Quando a desculpa vira álibi e a Justiça vira seletiva

Caso Dhemis expõe seletividade da Justiça brasileira

caso Dhemis e a seletividade da Justiça brasileira

O caso Dhemis reacende uma das feridas mais profundas do Brasil: o modo como a Justiça trata de forma desigual réus brancos e réus negros. O vigia Dhemis Augusto Santos, de 35 anos, foi assassinado a tiros após uma discussão sobre estacionamento irregular em um shopping de Palmas. Ele foi sepultado em Siriri, Sergipe, enquanto sua família enfrenta a dor de perder um trabalhador negro em uma situação absurda e violenta. Mesmo diante de tamanha brutalidade, o Judiciário parece mais uma vez inclinado a suavizar a responsabilidade do agressor.

Caso Dhemis e o discurso do “surto” que sempre beneficia os mesmos

A nova etapa do caso Dhemis trouxe revolta adicional. O acusado, foragido, declarou ser “mecânico” e, segundo seus advogados, estaria “arrependido”, alegando ter agido em um “surto por força de medicamentos”. O argumento ecoa um padrão histórico: quando o réu é branco, constrói-se rapidamente um caminho de empatia, justificativas emocionais e diagnósticos tardios que tentam amenizar o crime. Esse roteiro é antigo, previsível e profundamente injusto.

Quando a vítima é negra e o agressor é branco, surgem explicações que buscam humanizar o autor da violência. Surto. Remédio. Instabilidade. Estresse. Falta de controle momentâneo. Mas, quando o réu é negro — mesmo com histórico real de transtorno mental — sua humanidade raramente é reconhecida. A resposta estatal costuma ser rígida, automática e desprovida de cuidado, refletindo desigualdades que atravessam décadas.

caso Dhemis e as duas velocidades da Justiça no Brasil

Esse contraste não é teórico. É concreto. Está nos presídios lotados, nas audiências de custódia, nas perícias psiquiátricas que chegam rapidamente para uns e nunca chegam para outros. O Brasil opera duas engrenagens jurídicas: uma sensível, compreensiva e cheia de nuances para determinados grupos; outra dura, imediata e desumanizadora para aqueles que já nascem marcados pelas desigualdades raciais.

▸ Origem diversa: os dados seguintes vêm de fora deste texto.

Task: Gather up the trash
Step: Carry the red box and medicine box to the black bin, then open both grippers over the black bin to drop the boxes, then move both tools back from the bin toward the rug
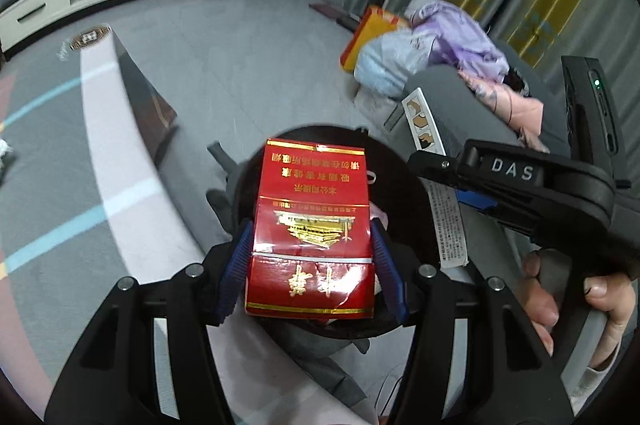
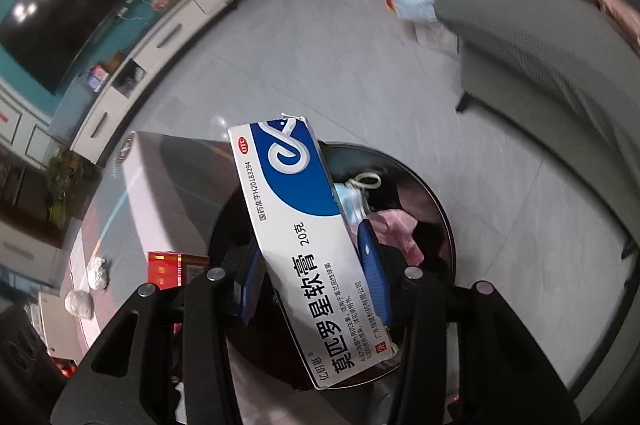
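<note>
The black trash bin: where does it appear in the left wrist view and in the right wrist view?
Left wrist view: black trash bin at centre, behind the red cigarette pack.
Right wrist view: centre-right, behind the ointment box.
Shared landmark: grey sofa.

Right tool [image 2: 312, 289] clamps ointment box [image 2: 304, 245] above bin [image 2: 436, 193].

Both wrist views look steeply down, close above the black bin [image 1: 400, 161] [image 2: 440, 201], sharing floor [image 1: 240, 37] [image 2: 320, 45] and sofa [image 1: 460, 93] [image 2: 540, 65].
</note>
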Motion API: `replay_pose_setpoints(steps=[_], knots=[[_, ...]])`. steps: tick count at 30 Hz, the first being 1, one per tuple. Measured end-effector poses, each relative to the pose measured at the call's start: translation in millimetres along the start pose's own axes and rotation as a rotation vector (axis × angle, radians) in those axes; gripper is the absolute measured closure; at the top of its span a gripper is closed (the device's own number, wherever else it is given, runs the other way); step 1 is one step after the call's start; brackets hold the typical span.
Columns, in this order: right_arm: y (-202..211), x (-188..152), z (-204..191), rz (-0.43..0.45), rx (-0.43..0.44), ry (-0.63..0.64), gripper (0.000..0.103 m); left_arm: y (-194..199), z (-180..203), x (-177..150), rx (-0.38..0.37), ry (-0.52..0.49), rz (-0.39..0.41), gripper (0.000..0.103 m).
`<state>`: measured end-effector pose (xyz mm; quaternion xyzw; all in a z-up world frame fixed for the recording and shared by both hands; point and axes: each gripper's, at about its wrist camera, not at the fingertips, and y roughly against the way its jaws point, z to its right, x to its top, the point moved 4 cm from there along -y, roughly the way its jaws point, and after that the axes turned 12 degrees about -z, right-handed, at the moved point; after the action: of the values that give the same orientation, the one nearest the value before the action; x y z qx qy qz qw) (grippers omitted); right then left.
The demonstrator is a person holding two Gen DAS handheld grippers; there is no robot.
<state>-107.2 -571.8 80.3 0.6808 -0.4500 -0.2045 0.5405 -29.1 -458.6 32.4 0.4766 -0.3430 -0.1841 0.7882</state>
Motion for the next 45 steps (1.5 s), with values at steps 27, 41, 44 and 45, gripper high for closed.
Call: replay_pose_setpoints(steps=[27,41,44,45], knots=[[-33,10,20,-0.106,-0.058,-0.077,0.037,-36,18,3,0.049,-0.075,-0.054,0.02],[-3,6,-35,0.105,0.01,0.049,0.009,87,-94,-1,0.154,0.134,0.163,0.005],[1,2,-62,0.158,0.047,0.103,0.003,130,-155,-16,0.231,0.25,0.247,0.003],[2,0,-76,0.186,0.047,0.135,0.003,146,-184,-24,0.255,0.311,0.272,0.003]])
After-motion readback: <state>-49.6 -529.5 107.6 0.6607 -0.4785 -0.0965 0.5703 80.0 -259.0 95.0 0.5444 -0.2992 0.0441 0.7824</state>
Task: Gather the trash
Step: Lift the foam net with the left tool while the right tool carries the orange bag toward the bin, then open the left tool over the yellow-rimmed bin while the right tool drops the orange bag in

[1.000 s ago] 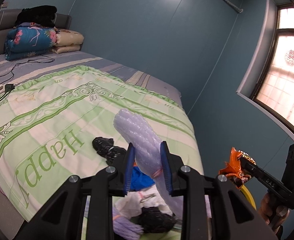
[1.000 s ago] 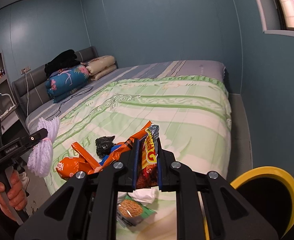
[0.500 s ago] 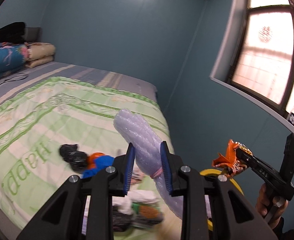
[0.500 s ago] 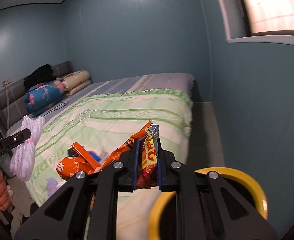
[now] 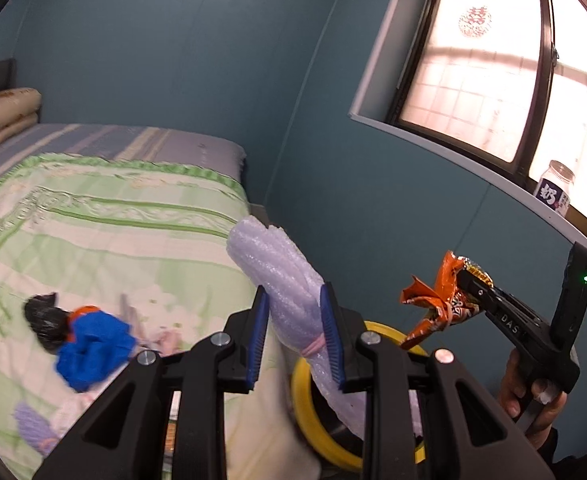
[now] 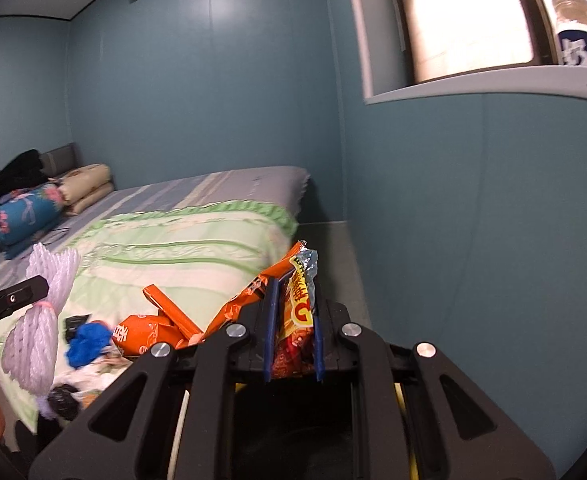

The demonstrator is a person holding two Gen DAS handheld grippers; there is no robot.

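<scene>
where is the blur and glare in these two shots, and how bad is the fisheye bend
Left wrist view: the window is blown out pinkish-white, the blue bundle on the bed is smeared, and the foam netting is sharp. Right wrist view: the snack wrapper is crisp, the bed edge is soft, and the window sill bows strongly.

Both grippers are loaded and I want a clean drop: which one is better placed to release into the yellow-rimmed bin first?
Probably the left gripper. Its lilac foam-net bundle already hangs over the yellow-rimmed bin. The right gripper, holding the orange snack wrapper, looks slightly to the side.
</scene>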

Dhemis não teve direito a defesa.
Não teve direito a arrependimento.
Não teve explicação.
Não teve segunda chance.
Teve apenas sua vida interrompida durante seu trabalho, de maneira brutal, em um episódio que jamais deveria ter acontecido.

E agora, seu algoz pode vir a receber do Estado aquilo que o Estado não ofereceu ao trabalhador negro que perdeu a vida: um olhar humano.

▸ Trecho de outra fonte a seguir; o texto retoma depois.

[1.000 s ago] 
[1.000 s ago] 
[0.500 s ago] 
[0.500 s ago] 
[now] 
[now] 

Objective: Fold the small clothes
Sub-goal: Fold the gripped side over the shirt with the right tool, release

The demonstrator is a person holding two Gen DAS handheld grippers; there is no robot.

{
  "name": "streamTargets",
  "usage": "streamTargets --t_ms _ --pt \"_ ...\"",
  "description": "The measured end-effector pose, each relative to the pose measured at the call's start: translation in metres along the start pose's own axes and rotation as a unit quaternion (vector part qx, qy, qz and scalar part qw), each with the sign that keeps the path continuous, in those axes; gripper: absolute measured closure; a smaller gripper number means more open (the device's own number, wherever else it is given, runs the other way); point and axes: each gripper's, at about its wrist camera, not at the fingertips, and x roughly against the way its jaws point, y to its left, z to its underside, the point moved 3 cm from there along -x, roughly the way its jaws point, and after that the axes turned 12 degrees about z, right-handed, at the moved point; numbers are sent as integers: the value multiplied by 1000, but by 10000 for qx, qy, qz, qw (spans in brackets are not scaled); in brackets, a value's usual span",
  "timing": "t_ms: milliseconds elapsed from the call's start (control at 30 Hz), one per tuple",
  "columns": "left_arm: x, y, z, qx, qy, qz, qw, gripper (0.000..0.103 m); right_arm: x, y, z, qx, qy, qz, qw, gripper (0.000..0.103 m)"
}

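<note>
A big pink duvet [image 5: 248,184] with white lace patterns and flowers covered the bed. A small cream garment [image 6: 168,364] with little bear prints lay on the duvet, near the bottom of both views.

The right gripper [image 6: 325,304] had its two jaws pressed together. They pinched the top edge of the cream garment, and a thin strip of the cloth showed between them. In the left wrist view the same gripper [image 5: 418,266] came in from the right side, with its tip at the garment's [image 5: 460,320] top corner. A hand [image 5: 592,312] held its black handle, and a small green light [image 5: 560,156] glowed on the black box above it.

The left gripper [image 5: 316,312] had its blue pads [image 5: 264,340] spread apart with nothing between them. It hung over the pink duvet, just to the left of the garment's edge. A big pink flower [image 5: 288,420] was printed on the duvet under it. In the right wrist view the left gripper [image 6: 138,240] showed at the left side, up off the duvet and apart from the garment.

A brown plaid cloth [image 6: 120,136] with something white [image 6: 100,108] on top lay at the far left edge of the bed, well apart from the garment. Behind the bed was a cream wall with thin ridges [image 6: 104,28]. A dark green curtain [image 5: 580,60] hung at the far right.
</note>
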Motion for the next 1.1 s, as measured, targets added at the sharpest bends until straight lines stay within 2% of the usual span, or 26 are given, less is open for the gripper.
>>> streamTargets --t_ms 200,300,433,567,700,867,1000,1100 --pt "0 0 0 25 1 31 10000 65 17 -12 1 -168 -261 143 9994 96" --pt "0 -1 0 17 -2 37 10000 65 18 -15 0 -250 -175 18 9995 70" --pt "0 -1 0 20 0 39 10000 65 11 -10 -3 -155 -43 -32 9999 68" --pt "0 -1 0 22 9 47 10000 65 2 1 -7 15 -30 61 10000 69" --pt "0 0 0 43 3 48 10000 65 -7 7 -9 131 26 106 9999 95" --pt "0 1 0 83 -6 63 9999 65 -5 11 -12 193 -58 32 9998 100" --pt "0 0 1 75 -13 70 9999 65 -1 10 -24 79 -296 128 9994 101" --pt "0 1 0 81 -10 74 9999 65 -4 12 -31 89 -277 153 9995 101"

caso Dhemis e a pergunta que o Brasil precisa enfrentar

O Brasil precisa se perguntar, com honestidade e urgência: até quando a narrativa do “surto” será utilizada como álibi para suavizar homicídios cometidos por homens brancos contra homens negros? Até quando aceitaremos que sintomas, arrependimentos e justificativas medicamentosas sejam usados para relativizar assassinatos, enquanto milhares de negros com transtornos reais seguem presos, abandonados e invisíveis?

O direito de defesa é constitucional.
Mas o direito de continuar vivo é ainda mais fundamental.
E Dhemis Augusto Santos teve esse direito arrancado de forma definitiva.

Se a Justiça não reconhece essa assimetria brutal, ela falha em seu propósito. Não promove igualdade. Não garante isonomia. Apenas perpetua privilégios.

Nenhuma democracia que se respeite pode permitir que a cor da pele defina o tratamento jurídico de um cidadão. O caso Dhemis não é apenas sobre uma tragédia individual. É um espelho doloroso de um país que ainda não aprendeu que justiça seletiva não é justiça. É omissão. É complacência. É desigualdade institucionalizada.

Enquanto o Brasil não enfrentar essa verdade, novos casos como o de Dhemis continuarão a ocorrer — e continuarão sendo sintomas de uma estrutura que insiste em negar valor igual às vidas negras.